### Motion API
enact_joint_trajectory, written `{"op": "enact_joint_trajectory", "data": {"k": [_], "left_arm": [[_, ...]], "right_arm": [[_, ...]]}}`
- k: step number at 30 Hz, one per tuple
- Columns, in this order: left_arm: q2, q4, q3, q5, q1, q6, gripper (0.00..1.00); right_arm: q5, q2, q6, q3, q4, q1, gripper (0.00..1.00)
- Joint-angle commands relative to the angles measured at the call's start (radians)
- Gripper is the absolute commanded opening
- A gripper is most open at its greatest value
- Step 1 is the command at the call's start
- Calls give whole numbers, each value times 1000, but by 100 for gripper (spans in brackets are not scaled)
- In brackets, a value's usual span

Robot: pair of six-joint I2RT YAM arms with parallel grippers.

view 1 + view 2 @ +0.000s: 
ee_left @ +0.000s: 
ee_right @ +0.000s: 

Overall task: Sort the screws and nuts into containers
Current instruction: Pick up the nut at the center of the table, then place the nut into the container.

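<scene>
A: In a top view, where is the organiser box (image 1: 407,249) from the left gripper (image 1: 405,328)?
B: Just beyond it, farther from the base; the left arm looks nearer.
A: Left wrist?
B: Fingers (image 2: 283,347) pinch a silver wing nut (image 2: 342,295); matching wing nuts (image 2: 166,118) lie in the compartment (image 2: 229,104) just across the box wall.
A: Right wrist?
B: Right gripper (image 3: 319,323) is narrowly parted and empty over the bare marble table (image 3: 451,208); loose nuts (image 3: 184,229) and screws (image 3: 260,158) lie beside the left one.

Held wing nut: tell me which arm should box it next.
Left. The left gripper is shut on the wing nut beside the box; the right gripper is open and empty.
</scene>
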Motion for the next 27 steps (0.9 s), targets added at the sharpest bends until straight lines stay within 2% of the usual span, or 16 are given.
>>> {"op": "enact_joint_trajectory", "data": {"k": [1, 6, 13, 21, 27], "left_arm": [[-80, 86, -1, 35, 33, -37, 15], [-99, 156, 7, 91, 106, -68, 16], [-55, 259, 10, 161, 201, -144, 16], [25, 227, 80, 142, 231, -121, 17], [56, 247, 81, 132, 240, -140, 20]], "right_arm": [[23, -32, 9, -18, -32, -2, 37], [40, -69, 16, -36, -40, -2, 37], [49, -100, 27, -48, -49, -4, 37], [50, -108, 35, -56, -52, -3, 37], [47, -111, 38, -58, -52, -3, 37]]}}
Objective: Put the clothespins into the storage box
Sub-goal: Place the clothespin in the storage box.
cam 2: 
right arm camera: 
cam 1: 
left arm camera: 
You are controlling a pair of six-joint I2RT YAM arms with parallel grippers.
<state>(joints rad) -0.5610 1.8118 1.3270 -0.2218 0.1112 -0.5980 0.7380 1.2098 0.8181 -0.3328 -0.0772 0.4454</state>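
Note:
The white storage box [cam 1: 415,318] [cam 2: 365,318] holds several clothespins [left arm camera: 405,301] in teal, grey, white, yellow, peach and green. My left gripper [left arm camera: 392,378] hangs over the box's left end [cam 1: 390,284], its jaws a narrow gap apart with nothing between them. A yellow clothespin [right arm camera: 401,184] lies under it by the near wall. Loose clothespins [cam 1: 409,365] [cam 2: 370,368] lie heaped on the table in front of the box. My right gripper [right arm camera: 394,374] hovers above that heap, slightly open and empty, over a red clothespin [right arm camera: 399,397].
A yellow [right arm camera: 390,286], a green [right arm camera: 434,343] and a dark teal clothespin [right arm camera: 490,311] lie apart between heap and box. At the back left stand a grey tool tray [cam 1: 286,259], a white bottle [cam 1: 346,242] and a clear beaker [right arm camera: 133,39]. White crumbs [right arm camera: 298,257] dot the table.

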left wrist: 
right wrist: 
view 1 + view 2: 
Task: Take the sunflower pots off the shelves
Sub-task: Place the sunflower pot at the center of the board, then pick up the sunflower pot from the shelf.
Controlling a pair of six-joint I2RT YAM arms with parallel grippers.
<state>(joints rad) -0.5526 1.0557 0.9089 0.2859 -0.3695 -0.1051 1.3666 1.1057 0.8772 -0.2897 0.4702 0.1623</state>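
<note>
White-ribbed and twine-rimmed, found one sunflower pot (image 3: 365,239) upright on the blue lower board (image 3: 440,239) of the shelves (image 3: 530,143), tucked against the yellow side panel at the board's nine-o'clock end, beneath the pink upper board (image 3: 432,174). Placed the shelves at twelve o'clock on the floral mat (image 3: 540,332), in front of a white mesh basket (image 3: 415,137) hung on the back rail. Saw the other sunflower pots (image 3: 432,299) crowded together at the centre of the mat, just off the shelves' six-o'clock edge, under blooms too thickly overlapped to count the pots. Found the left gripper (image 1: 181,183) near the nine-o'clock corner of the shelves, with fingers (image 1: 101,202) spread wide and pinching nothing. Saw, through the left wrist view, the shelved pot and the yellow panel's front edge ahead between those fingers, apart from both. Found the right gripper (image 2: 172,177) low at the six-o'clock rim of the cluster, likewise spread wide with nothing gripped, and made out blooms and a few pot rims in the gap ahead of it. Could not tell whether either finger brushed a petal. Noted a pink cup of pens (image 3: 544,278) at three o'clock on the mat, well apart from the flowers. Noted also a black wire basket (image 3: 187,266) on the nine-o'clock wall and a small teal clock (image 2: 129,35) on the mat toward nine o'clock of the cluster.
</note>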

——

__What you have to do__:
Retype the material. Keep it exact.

__Output below__:
### Motion API
enact_joint_trajectory, written `{"op": "enact_joint_trajectory", "data": {"k": [_], "left_arm": [[_, ...]], "right_arm": [[_, ...]]}}`
- k: step number at 30 Hz, one per tuple
- Columns, in this order: left_arm: q2, q4, q3, q5, q1, q6, gripper (0.00..1.00); right_arm: q5, q2, q6, q3, q4, q1, gripper (0.00..1.00)
- Joint-angle commands relative to the angles measured at the call's start (radians)
- Gripper is the absolute commanded opening
- A gripper is most open at its greatest value
- Step 1 is the command at the call's start
- Calls give whole numbers, each value times 1000, but by 100 for gripper (spans in brackets are not scaled)
- In brackets, a value's usual span

Robot: pair of six-joint I2RT YAM arms with parallel grippers.

view 1 + view 2 @ +0.000s: 
ee_left @ +0.000s: 
ee_right @ +0.000s: 

Overall task: Sort the screws and nuts into containers
Current instruction: Pick up the nut at the center of the table, then place the nut into the container.

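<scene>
A: In a top view, where is the organiser box (image 1: 407,249) from the left gripper (image 1: 405,328)?
B: Just beyond it, farther from the base; the left arm looks nearer.
A: Left wrist?
B: Fingers (image 2: 283,347) pinch a silver wing nut (image 2: 342,295); matching wing nuts (image 2: 166,118) lie in the compartment (image 2: 229,104) just across the box wall.
A: Right wrist?
B: Right gripper (image 3: 319,323) is narrowly parted and empty over the bare marble table (image 3: 451,208); loose nuts (image 3: 184,229) and screws (image 3: 260,158) lie beside the left one.

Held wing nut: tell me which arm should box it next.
Left. The left gripper is shut on the wing nut beside the box; the right gripper is open and empty.
</scene>
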Motion for the next 27 steps (0.9 s), targets added at the sharpest bends until straight lines stay within 2% of the usual span, or 16 are given.
>>> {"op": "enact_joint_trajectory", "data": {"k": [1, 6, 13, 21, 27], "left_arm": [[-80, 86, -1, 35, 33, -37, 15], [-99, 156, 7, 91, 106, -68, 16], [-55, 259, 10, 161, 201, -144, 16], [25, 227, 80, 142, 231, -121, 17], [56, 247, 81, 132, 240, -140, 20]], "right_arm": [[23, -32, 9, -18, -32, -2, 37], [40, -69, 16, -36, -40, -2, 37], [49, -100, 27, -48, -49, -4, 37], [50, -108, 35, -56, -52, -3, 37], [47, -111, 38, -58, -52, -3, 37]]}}
Objective: Put the clothespins into the storage box
Sub-goal: Place the clothespin in the storage box.
cam 2: 
right arm camera: 
cam 1: 
left arm camera: 
You are controlling a pair of six-joint I2RT YAM arms with parallel grippers.
<state>(joints rad) -0.5610 1.8118 1.3270 -0.2218 0.1112 -0.5980 0.7380 1.2098 0.8181 -0.3328 -0.0772 0.4454</state>
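Note:
The white storage box [cam 1: 415,318] [cam 2: 365,318] holds several clothespins [left arm camera: 405,301] in teal, grey, white, yellow, peach and green. My left gripper [left arm camera: 392,378] hangs over the box's left end [cam 1: 390,284], its jaws a narrow gap apart with nothing between them. A yellow clothespin [right arm camera: 401,184] lies under it by the near wall. Loose clothespins [cam 1: 409,365] [cam 2: 370,368] lie heaped on the table in front of the box. My right gripper [right arm camera: 394,374] hovers above that heap, slightly open and empty, over a red clothespin [right arm camera: 399,397].
A yellow [right arm camera: 390,286], a green [right arm camera: 434,343] and a dark teal clothespin [right arm camera: 490,311] lie apart between heap and box. At the back left stand a grey tool tray [cam 1: 286,259], a white bottle [cam 1: 346,242] and a clear beaker [right arm camera: 133,39]. White crumbs [right arm camera: 298,257] dot the table.
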
left wrist: 
right wrist: 
view 1 + view 2: 
Task: Take the sunflower pots off the shelves
Sub-task: Place the sunflower pot at the center of the board, then pick up the sunflower pot from the shelf.
Controlling a pair of six-joint I2RT YAM arms with parallel grippers.
<state>(joints rad) -0.5526 1.0557 0.9089 0.2859 -0.3695 -0.1051 1.3666 1.1057 0.8772 -0.2897 0.4702 0.1623</state>
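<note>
White-ribbed and twine-rimmed, found one sunflower pot (image 3: 365,239) upright on the blue lower board (image 3: 440,239) of the shelves (image 3: 530,143), tucked against the yellow side panel at the board's nine-o'clock end, beneath the pink upper board (image 3: 432,174). Placed the shelves at twelve o'clock on the floral mat (image 3: 540,332), in front of a white mesh basket (image 3: 415,137) hung on the back rail. Saw the other sunflower pots (image 3: 432,299) crowded together at the centre of the mat, just off the shelves' six-o'clock edge, under blooms too thickly overlapped to count the pots. Found the left gripper (image 1: 181,183) near the nine-o'clock corner of the shelves, with fingers (image 1: 101,202) spread wide and pinching nothing. Saw, through the left wrist view, the shelved pot and the yellow panel's front edge ahead between those fingers, apart from both. Found the right gripper (image 2: 172,177) low at the six-o'clock rim of the cluster, likewise spread wide with nothing gripped, and made out blooms and a few pot rims in the gap ahead of it. Could not tell whether either finger brushed a petal. Noted a pink cup of pens (image 3: 544,278) at three o'clock on the mat, well apart from the flowers. Noted also a black wire basket (image 3: 187,266) on the nine-o'clock wall and a small teal clock (image 2: 129,35) on the mat toward nine o'clock of the cluster.
</note>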

What came before makes up the full response.